Every day is different, especially since the epidemic compelled everyone to make a significant change. Fotini used to fly in and out of airports, switching keynotes and training sessions from conferences to boardrooms. Her day-to-day routine has changed dramatically. Because of the concern about shorter attention spans in the virtual world, keynotes are becoming shorter, and instead of blocking out entire days to spend with clients in meetings and conferences, she now spends half of her day in meetings, short keynotes, coaching and training sessions, and the other half working on lessons for an upcoming online course. She makes guest appearances on podcasts and other media interviews as part of her client work. Some of her evenings are devoted to volunteer work in the community. She has been doing a virtual campus tour for women’s groups for the last year to assist them narrow the gender wage gap by teaching them how to negotiate their first job offers.
Keeping Balance in Personal and Professional Life
Fotini isn’t excellent at finding balance; therefore, she attempts to harmonize her personal and professional lives. She notices that her work life spills over into her personal interests. She enjoys assisting young women and being surrounded by others who share her beliefs. As a consequence of her volunteer work, she has made some amazing close friends and is mindful of guarding her time from people who do not share her ethics and beliefs. She opines, “When my brain needs a break, I rely on Pilates a few times a week to force myself to breathe. The pandemic was rough as I’ve never spent 488 days at home before, but I made a point of spending time with my family. Travel is a big part of how I recharge.”

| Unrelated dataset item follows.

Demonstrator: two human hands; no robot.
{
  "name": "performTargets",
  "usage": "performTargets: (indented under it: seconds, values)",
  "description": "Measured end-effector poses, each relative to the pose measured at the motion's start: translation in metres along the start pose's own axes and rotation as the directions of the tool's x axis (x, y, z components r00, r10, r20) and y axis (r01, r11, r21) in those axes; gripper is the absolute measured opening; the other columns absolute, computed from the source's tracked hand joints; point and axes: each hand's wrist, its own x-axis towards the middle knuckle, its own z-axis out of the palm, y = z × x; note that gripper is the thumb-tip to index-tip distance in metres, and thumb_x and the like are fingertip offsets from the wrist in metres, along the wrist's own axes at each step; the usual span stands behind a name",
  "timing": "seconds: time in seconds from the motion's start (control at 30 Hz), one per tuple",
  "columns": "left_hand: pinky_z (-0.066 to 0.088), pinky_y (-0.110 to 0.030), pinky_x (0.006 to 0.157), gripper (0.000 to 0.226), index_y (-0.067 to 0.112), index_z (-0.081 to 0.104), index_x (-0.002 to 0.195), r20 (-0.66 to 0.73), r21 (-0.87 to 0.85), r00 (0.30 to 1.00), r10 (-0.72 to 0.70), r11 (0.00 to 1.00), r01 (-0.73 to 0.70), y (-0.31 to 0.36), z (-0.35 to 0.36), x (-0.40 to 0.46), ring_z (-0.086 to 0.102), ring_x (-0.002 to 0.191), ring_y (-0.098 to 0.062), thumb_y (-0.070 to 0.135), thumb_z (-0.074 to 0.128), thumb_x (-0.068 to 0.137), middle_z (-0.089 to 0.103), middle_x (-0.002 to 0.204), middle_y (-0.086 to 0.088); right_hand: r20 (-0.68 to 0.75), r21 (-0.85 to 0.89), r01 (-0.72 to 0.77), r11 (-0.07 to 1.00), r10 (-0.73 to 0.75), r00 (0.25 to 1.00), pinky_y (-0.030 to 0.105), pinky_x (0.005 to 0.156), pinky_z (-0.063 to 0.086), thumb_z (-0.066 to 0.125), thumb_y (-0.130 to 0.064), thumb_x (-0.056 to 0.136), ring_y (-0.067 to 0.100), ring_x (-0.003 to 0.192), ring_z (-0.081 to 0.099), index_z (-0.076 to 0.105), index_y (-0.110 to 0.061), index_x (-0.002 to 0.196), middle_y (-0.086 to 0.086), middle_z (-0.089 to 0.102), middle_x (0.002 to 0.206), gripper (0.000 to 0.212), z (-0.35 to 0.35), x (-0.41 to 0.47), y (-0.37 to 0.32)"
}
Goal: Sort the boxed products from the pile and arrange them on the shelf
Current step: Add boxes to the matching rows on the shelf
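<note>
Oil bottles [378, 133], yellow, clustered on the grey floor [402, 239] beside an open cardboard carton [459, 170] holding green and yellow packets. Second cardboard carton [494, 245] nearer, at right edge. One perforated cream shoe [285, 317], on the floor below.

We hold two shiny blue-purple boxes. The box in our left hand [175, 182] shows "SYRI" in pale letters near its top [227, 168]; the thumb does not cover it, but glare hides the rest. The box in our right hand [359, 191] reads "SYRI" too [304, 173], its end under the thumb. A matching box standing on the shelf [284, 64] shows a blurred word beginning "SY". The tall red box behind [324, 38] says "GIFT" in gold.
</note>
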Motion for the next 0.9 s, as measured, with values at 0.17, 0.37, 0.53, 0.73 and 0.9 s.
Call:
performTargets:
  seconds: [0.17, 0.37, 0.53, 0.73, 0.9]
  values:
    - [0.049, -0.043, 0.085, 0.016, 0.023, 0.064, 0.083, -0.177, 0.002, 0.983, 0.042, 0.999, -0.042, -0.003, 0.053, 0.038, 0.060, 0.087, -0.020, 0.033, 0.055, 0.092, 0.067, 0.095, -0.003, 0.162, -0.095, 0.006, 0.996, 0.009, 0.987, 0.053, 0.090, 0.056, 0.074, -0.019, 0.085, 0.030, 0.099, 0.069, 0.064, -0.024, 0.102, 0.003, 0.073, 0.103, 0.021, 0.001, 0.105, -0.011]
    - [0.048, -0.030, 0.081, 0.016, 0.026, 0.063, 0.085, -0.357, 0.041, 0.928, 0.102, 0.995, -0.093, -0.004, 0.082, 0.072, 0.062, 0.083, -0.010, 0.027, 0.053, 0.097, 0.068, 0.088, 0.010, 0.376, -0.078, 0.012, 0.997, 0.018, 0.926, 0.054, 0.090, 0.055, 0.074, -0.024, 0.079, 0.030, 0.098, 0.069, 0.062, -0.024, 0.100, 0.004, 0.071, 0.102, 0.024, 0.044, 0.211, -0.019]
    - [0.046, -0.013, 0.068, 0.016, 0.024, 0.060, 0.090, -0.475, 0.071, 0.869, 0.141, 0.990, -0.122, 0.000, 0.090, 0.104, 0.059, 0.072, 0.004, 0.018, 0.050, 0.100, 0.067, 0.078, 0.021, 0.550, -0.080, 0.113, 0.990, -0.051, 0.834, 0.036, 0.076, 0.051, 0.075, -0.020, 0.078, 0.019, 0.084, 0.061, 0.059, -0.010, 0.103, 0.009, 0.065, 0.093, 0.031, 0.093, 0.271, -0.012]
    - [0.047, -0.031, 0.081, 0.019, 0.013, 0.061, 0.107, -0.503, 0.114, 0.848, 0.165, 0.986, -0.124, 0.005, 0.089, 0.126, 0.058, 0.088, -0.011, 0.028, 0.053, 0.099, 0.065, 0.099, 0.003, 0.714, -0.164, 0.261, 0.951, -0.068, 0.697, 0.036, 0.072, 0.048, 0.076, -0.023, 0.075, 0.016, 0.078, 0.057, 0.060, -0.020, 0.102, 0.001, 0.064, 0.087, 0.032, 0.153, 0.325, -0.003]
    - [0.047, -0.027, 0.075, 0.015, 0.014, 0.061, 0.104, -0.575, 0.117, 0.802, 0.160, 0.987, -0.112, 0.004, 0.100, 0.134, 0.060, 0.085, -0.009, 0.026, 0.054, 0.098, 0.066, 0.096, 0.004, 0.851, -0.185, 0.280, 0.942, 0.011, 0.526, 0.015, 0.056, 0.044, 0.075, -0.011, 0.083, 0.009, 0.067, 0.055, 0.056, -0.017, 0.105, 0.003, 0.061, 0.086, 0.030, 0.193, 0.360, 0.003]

Future Plans for Forward Focusing
Forward Focusing began as a simple training and advising company for corporate negotiations. Since then, it has been committed to disseminating the same information and competence to the general public. Fotini wanted individuals to be able to better their lives outside of the boardrooms as well. She will still keep serving corporate clients, but she looks forward to spending more time connecting with the masses instead of limiting herself to those elite boardrooms. There will be new services and a community for those who are looking for personal development and a support network to help them stay in their game.
Securing Seats at the High Table
When Fotini first left grad school and she had heard the stories of the few women in boardrooms, it seemed like there was an attitude of warning for women about what they had to go through ahead of them to get that one seat at the table, even if it meant competing with other women. Now, it seems there has been an attitude shift. Fotini says, “My mission, as well as so many women I meet, is to help add more seats to the table and help clear some of the obstacles. There are so many people out there who are cheering you on and willing to offer help. Seek out mentors, find your support network, and lean on them. It’s not every woman for herself anymore. We get a lot further when we lift each other up.”